Long-range (my comment: solar forecasts)….vary greatly in their methods. They range from examining planetary orbits, to spectral analyses ….to artificial intelligence methods, to simply using general statistical techniques. Rather than concentrate on statistical…. methods, we discuss a class of methods which appears to have a "physical basis." Not only does it have a physical basis, but this basis is rooted in both "basic" physics (dynamo theory), but also solar physics …

My colleagues and I have …expanded the prediction methods using "solar dynamo precursor" methods, …These methods are now based upon an understanding of the Sun's dynamo processes- to explain a connection between how the Sun's fields are generated and how the Sun broadcasts its future activity levels to Earth. This has led to better monitoring of the Sun's dynamo fields and is leading to more accurate prediction techniques. Related to the Sun's polar and toroidal magnetic fields, we explain how these methods work, past predictions, the current cycle, and predictions of future of solar activity levels for the next few solar cycles.
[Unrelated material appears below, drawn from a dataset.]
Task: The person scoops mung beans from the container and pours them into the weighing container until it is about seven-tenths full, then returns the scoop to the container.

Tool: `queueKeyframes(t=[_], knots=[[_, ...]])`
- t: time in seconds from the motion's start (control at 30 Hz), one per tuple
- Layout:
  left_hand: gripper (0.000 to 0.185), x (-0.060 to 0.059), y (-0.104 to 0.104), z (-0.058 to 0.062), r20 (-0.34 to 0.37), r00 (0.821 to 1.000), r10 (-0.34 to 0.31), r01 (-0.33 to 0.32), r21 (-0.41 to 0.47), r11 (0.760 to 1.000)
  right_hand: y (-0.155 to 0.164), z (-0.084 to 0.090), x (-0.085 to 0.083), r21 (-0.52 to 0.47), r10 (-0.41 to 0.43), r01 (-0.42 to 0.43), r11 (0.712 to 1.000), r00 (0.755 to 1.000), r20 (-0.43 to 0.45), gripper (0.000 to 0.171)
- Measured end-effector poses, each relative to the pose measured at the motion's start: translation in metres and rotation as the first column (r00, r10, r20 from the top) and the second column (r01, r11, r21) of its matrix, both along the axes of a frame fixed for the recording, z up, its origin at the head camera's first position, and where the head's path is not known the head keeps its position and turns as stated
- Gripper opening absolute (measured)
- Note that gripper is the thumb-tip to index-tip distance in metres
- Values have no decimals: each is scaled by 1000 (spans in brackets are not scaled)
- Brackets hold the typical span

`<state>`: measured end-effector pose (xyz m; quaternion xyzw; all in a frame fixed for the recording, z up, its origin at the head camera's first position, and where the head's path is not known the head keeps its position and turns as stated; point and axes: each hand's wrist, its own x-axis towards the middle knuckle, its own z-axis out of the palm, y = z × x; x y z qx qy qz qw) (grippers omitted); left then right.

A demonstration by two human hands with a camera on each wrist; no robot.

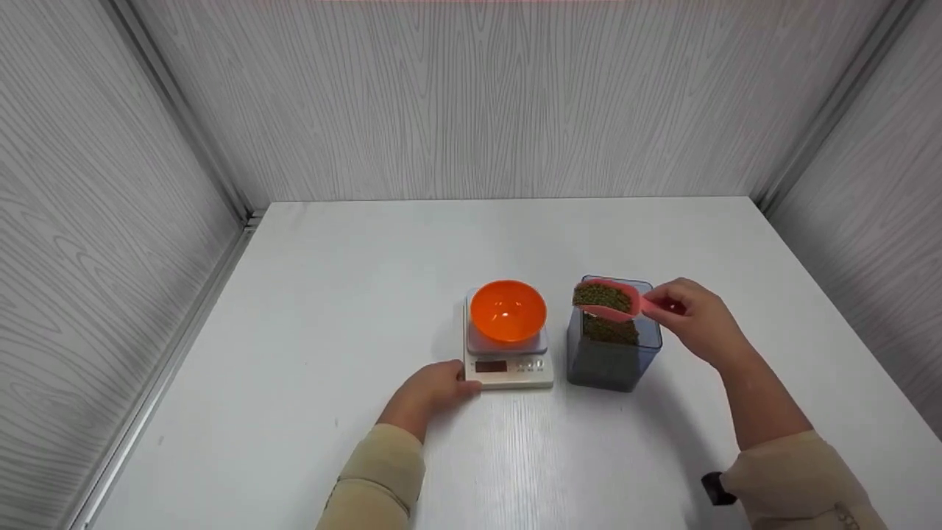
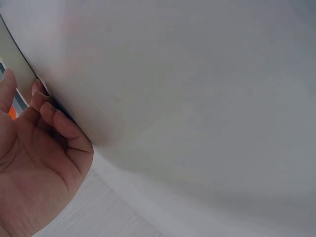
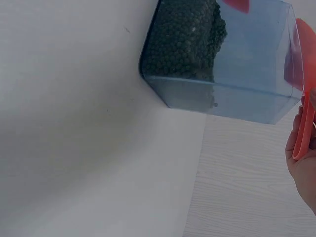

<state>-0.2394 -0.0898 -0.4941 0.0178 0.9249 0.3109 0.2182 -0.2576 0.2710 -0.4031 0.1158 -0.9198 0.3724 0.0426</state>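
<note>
My right hand [image 1: 695, 318] pinches the handle of a pink scoop [image 1: 639, 294], heaped with small green-brown pellets [image 1: 602, 296]. The scoop is over the open top of a clear bluish container [image 1: 647, 353]. More pellets [image 3: 185, 42] lie inside that container, as the right wrist view shows. At the front left corner of a white digital scale [image 1: 515, 379], my left hand [image 1: 434, 390] grips the edge, thumb on top and fingers curled along the side [image 2: 61, 123]. An orange bowl [image 1: 508, 313] sits upright on the scale's platform, with no pellets visible in it.
The scale and the container stand side by side on a white table [image 1: 331, 294]. Grey wood-grain panels [image 1: 441, 103] rise at the back, left and right. A small black object [image 1: 717, 489] shows beside the right sleeve.
</note>
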Motion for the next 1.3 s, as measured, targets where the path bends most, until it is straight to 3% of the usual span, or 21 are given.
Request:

The surprising result of these long-range predictions is a rapid decline in solar activity, starting with cycle #24. If this trend continues, we may see the Sun heading towards a "Maunder" type of solar activity minimum - an extensive period of reduced levels of solar activity.

John Kierein
2007-Dec-06, 12:36 PM
Looks like it may be the end of the solar minimum after a prolonged VERY quiet period with NO sunspots.. Now getting solar x-ray activitiy and there MAY be as many as 3 sunspots. 12-06-07.
Maybe a "dead cat bounce"?

William
2007-Dec-08, 08:07 PM
A) Solar dead cat bounce

I believe the sunspots for the next cycle appear mid latitude on the sun at 45 to 30 degree North or 45 to 30 degree latitude South (and have reversed polarity as compared to the last cycle) rather than at the solar equator. The reversed sunspots for the next cycle are also small and can be difficult to detect. One of these equatorial sunspots is large and could have an associated flare.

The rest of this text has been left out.